● WORK INSTRUCTION
Given the material below, repeat exactly the lines from the one containing "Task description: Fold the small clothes" through the final line, and nothing else.
= Beginning of Section =
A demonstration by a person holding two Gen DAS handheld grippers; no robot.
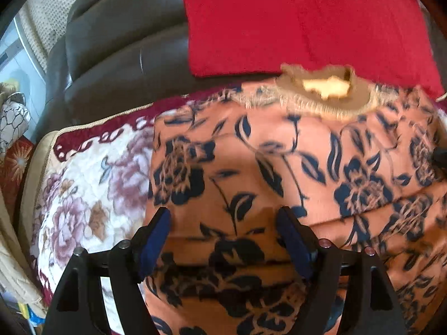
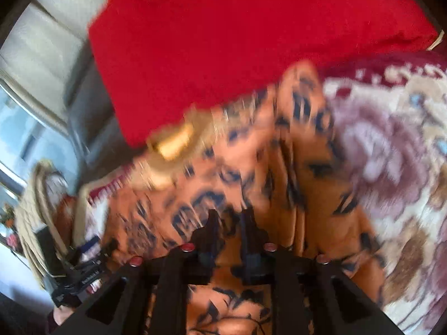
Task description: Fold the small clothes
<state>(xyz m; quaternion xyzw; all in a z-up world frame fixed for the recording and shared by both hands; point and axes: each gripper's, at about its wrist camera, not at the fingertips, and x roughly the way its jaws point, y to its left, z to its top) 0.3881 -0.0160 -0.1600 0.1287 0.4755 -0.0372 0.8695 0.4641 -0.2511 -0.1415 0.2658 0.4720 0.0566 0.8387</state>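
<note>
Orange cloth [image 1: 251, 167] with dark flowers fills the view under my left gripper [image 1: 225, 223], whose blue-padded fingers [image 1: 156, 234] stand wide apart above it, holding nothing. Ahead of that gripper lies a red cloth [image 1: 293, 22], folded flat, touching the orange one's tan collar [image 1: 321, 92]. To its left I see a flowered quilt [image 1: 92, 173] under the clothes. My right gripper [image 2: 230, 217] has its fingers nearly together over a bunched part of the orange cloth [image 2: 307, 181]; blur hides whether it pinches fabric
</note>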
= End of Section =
● TASK ANSWER
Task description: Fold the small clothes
<state>(xyz m; quaternion xyzw; all in a z-up world frame fixed for the recording and shared by both hands; point and axes: each gripper's, at about its wrist camera, not at the fingertips, and x roughly the way its jaws point, y to its left, z to its top) 0.3881 -0.0160 -0.1600 0.1287 0.4755 -0.0372 0.8695 0.4641 -0.2511 -0.1415 0.2658 0.4720 0.0566 0.8387</state>
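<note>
Orange cloth [image 1: 251, 167] with dark flowers fills the view under my left gripper [image 1: 225, 223], whose blue-padded fingers [image 1: 156, 234] stand wide apart above it, holding nothing. Ahead of that gripper lies a red cloth [image 1: 293, 22], folded flat, touching the orange one's tan collar [image 1: 321, 92]. To its left I see a flowered quilt [image 1: 92, 173] under the clothes. My right gripper [image 2: 230, 217] has its fingers nearly together over a bunched part of the orange cloth [image 2: 307, 181]; blur hides whether it pinches fabric
</note>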

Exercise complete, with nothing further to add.